On December 17, 1935, W. W. Fondren and Ella F. Fondren executed a separate trust instrument in favor of each of their five grandchildren, namely, Ellanor Anne Fondren, Mary Doris Fondren, Peter Fondren Underwood, Wash Bryan Trammell, Jr., and Sue Fondren Trammell. At that time the eldest grandchild was less than six years of age. On December 7, 1936, decedent and his wife executed a trust instrument in favor of a sixth grandchild, Walter William Fondren III, bom April 29, 1936. On December 2, 1937, they executed a seventh trust instrument in favor of David Milton Underwood, a grandchild born March 5, 1937. The provisions of the various trust instruments were substantially the same, so that the specific provisions of the trust instrument hereinafter set forth are illustrative of the provisions of each indenture. The principal variation in the trust provisions were with respect to the successor beneficiaries in the event of the death of the principal beneficiary, all of whom were living when this proceeding was heard.

Each trust instrument constituted W. W. Fondren, trustee, and upon his death or resignation Ella F. Fondren was to succeed to the trusteeship. Each trust instrument expressly provided that W. W. Fondren and/or Ella F. Fondren might transfer, assign, and deliver additional property to the trustee for the benefit of the particular beneficiary. Upon the death of W. W. Fondren on January 5, 1939, Ella F. Fondren succeeded to the trusteeship and has since administered each trust as trustee.

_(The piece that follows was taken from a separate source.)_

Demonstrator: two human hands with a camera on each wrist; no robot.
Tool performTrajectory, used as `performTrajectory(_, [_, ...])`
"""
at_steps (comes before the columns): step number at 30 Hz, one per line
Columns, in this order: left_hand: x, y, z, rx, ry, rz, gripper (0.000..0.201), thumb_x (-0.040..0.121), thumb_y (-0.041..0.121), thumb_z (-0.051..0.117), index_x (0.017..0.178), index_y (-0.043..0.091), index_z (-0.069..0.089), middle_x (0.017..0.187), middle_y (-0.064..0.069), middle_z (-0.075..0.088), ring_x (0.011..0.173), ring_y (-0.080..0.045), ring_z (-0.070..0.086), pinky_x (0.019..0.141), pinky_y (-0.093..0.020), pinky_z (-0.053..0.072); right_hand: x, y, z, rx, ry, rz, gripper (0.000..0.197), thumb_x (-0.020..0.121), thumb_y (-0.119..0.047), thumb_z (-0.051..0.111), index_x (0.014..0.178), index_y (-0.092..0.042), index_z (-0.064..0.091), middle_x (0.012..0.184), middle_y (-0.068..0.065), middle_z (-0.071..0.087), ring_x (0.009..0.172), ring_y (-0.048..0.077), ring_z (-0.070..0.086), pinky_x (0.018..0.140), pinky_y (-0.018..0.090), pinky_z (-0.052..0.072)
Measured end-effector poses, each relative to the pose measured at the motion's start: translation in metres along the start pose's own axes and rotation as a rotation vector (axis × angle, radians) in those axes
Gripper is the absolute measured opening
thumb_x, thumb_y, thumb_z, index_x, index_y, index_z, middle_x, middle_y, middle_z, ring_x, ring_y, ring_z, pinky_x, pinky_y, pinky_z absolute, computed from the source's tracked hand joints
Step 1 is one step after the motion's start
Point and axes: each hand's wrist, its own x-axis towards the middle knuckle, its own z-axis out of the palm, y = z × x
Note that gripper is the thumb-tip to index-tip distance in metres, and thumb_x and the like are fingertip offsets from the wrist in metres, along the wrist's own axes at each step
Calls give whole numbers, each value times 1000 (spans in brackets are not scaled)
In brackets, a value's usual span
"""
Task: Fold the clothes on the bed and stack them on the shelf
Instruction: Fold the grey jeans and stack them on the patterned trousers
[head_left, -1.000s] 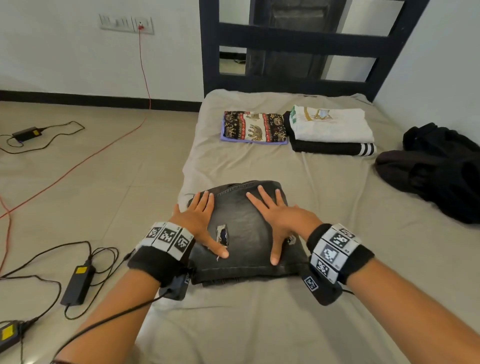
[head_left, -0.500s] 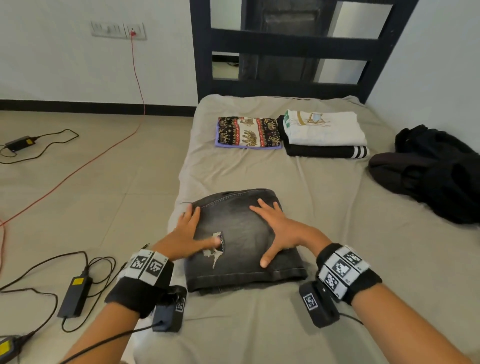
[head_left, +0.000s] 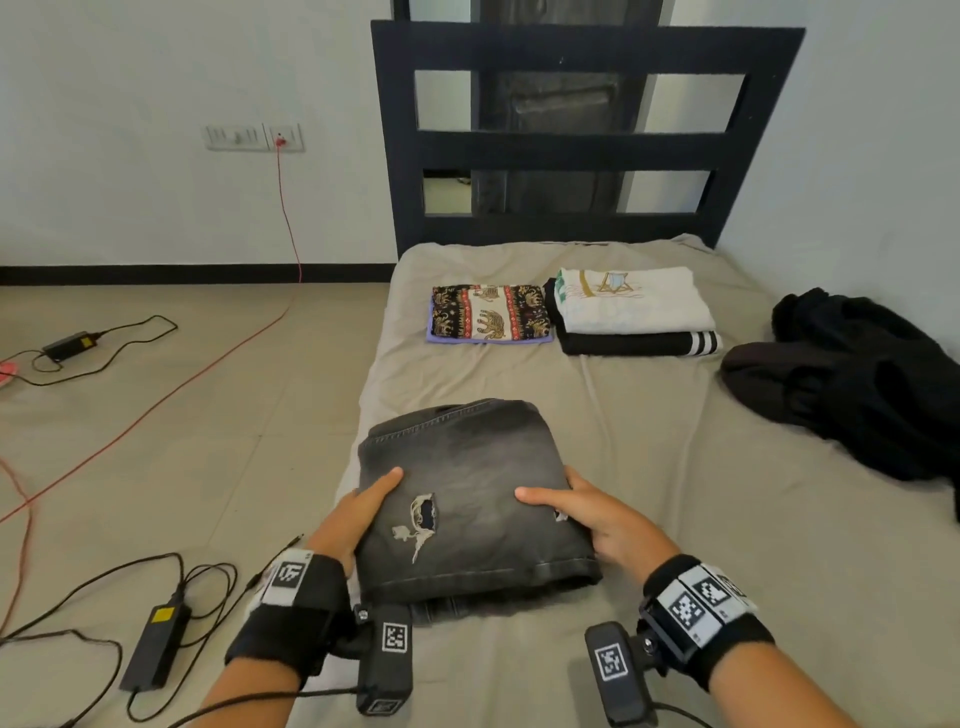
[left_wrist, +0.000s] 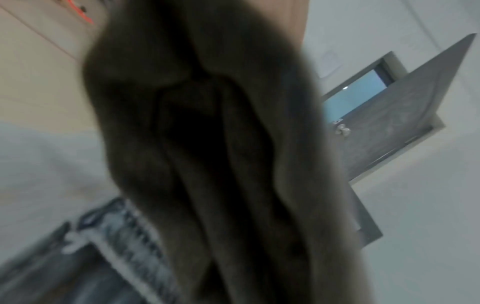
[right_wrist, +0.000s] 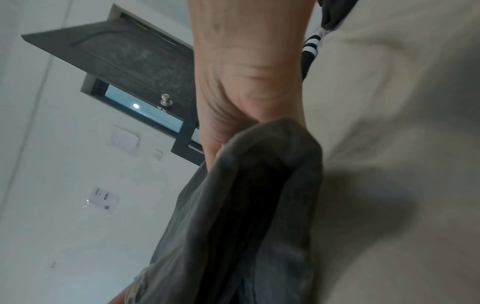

The trustee was given full power and authority with respect to the management, control and handling of the trust property. He could sell, mortgage, pledge, encumber or otherwise dispose of the same, and invest, reinvest, and keep invested all proceeds from earnings or sales so as to make the trust estate earn the best income consistent with safety of investment and sound business principles. Sales could be made in lots, parcels, or the entirety for such price and purposes and under such terms and conditions as in the trustee’s judgment was for the best interests of the trust estate. The trustee could institute, prosecute, maintain, and defend any suits, actions, or legal proceedings necessary in his judgment for the protection or enforcement of the interests of the trust estate. He could employ at the expense of the trust estate such accountants, agents, and attorneys as in his judgment were for the best interests of the trust estate. The exercise of any power conferred on the trustee was not to exhaust the power, but said power could be exercised as often as and whenever in the judgment of the trustee such exercise thereof was necessary or advisable for the best interests of the trust estate.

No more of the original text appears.